I'm getting really impatient now with TPC 800 coming to europe it's gonna get shipped to here in like month and half i don't know if i can wait this long it's getting hot outside... So i don't know if 212 EVO can cool Q8400 on 1.4volts Bellow 60c on full load?


----------



## brandonwh64 (May 11, 2012)

Jr racing fan has one and it cools just as good as his H50 that he sent me he said.


----------



## Marclar (May 11, 2012)

brandonwh64 said:


> Jr racing fan has one and it cools just as good as his H50 that he sent me he said.


u mean he has CM 212 evo?


----------



## Marclar (May 11, 2012)

can 212 EVO cool Q8400 on 4ghz or i need something stronger?


----------



## MilkyWay (May 11, 2012)

Hyper 212+ is a great cooler for the price and the Hyper 212 Evo is a newer revision. Without posting reviews i can tell you it would cool a Q8400 adequately. The Evo doesn't have gaps between the heatpipes like the + does and the Evo'f fan pushes more air.


----------



## brandonwh64 (May 11, 2012)

Marclar said:


> u mean he has CM 212 evo?



Yes he has a 212 evo


----------



## Marclar (May 11, 2012)

are you guys sure it's going to be able to cool Q8400 @ 4ghz with like 1.35v or 1.4v?
PS: i'd rather buy TPC 812 but it's coming here in 2 months and i cba wait that long i'm impatient guy :/


----------



## brandonwh64 (May 11, 2012)

Marclar said:


> are you guys sure it's going to be able to cool Q8400 @ 4ghz with like 1.35v or 1.4v?
> PS: i'd rather buy TPC 812 but it's coming here in 2 months and i cba wait that long i'm impatient guy :/



It should do a good job


----------



## Radical_Edward (May 11, 2012)

My Hyper 212+ gets nearly the same temps as my H50. I went for the H50 for other reasons thou.


----------



## Marclar (May 12, 2012)

I was thinking of getting TT frio but thats like 55 euros and i'm not sure there are any in stock here atm how better is frio to 212 EVO and if 212 EVO is sufficient please say so now before i accidently buy frio and find out that it's overkill in cooling Q8400 and feel like damn i wasted money


----------



## Radical_Edward (May 12, 2012)

212 Evo should be great. Buy it and a second fan for it and you'll be set.


----------



## Marclar (May 12, 2012)

Radical_Edward said:


> 212 Evo should be great. Buy it and a second fan for it and you'll be set.

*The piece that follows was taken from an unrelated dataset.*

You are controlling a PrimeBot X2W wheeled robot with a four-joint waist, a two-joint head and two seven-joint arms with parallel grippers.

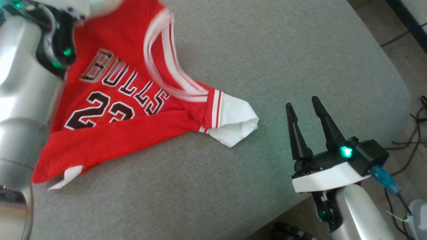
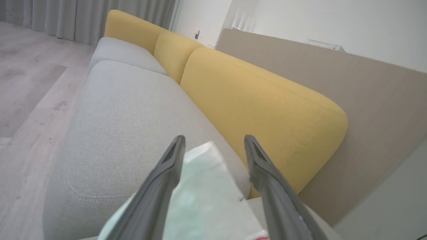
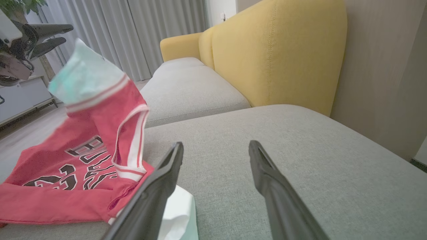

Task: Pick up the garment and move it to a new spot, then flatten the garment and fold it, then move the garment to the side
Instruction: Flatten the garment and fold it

aight thanks for ending my suffering for searching adequate cooler for OCing Q8400 retaining normal temps of 50-60c max ... Can't wait to buy it and test this CPU if it can run at 4ghz


----------



## Mindweaver (May 12, 2012)

I've got the 212 plus on both of my 2500k's @4.7 ghz crunching 100% 24/7 and it cools them great. I'd spend less and get the 212 evo.  Just buy better fans and push/pull. 

EDIT: had to double check i had it on both... hehehe


----------



## Marclar (May 12, 2012)

Mindweaver said:


> I've got the 212 plus on both of my 2500k's @4.7 ghz crunching 100% 24/7 and it cools them great. I'd spend less and get the 212 evo.  Just buy better fans and push/pull.
> 
> EDIT: had to double check i had it on both... hehehe



yeah exactly what i was thinkin if it's keeping temps in normal workin temp margin few temps lower for 30e or so more is kind of waste of money... So 1 more CM 212 EVO is gonna get adopted today and will get slapped with additional fan


----------